Problem details >>
Pictures stay out. Everything else in the entries is copied exactly.
"""
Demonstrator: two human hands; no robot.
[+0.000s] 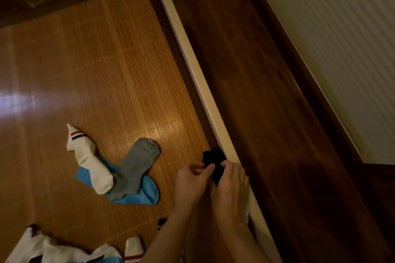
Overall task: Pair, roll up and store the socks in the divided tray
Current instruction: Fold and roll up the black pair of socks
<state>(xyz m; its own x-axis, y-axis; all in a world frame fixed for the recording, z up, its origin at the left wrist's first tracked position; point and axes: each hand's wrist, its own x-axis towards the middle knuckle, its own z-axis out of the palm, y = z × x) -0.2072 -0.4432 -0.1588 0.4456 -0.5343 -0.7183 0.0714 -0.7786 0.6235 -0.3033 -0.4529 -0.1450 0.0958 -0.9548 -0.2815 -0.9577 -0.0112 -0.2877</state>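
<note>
A black sock [214, 160] is bunched between both my hands near the right edge of the bamboo mat [102, 74]. My left hand [191, 181] pinches it from the left, and my right hand [232, 186] grips it from the right. To the left lie a white sock with red and dark stripes [89, 160], a grey sock [134, 168] and a blue sock [141, 195], overlapping in a loose pile. More white socks [64, 250] lie at the bottom left. No divided tray shows in the head view.
A pale bed rail [201, 79] runs diagonally along the mat's right side. Beyond it is dark wooden floor [267, 92] and a white ribbed panel [342, 38] at the upper right. Some white cloth [245, 211] peeks from under my right wrist.
</note>
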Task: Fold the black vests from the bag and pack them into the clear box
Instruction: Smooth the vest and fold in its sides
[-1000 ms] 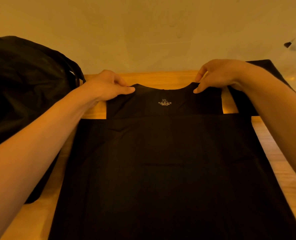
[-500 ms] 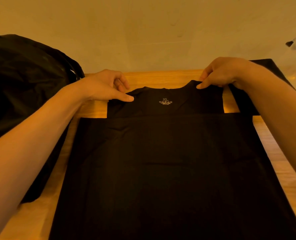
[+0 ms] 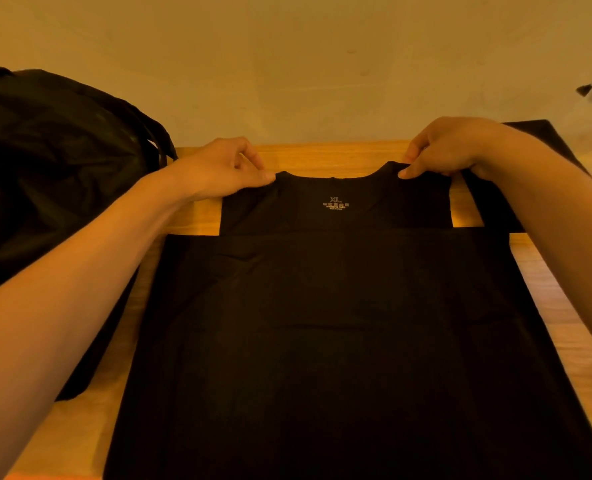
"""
Answer to the exercise >>
Demonstrator: two human hands; no robot.
[+0.000s] 
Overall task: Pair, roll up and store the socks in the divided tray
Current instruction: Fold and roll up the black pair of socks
<state>(xyz m; its own x-axis, y-axis; all in a world frame fixed for the recording, z up, its origin at the left wrist's first tracked position; point and axes: each hand's wrist, its own x-axis towards the middle knuckle, its own z-axis out of the palm, y = z × x) -0.2072 -0.4432 -0.1588 0.4456 -0.5343 -0.7183 0.0714 -0.7786 0.6235 -0.3033 -0.4529 -0.1450 0.0958 -0.9548 -0.2815 -0.9577 -0.0112 -0.2877</state>
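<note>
A black sock [214, 160] is bunched between both my hands near the right edge of the bamboo mat [102, 74]. My left hand [191, 181] pinches it from the left, and my right hand [232, 186] grips it from the right. To the left lie a white sock with red and dark stripes [89, 160], a grey sock [134, 168] and a blue sock [141, 195], overlapping in a loose pile. More white socks [64, 250] lie at the bottom left. No divided tray shows in the head view.
A pale bed rail [201, 79] runs diagonally along the mat's right side. Beyond it is dark wooden floor [267, 92] and a white ribbed panel [342, 38] at the upper right. Some white cloth [245, 211] peeks from under my right wrist.
</note>
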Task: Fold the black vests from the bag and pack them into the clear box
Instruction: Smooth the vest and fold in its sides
[-1000 ms] 
[-500 ms] 
[+0 ms] 

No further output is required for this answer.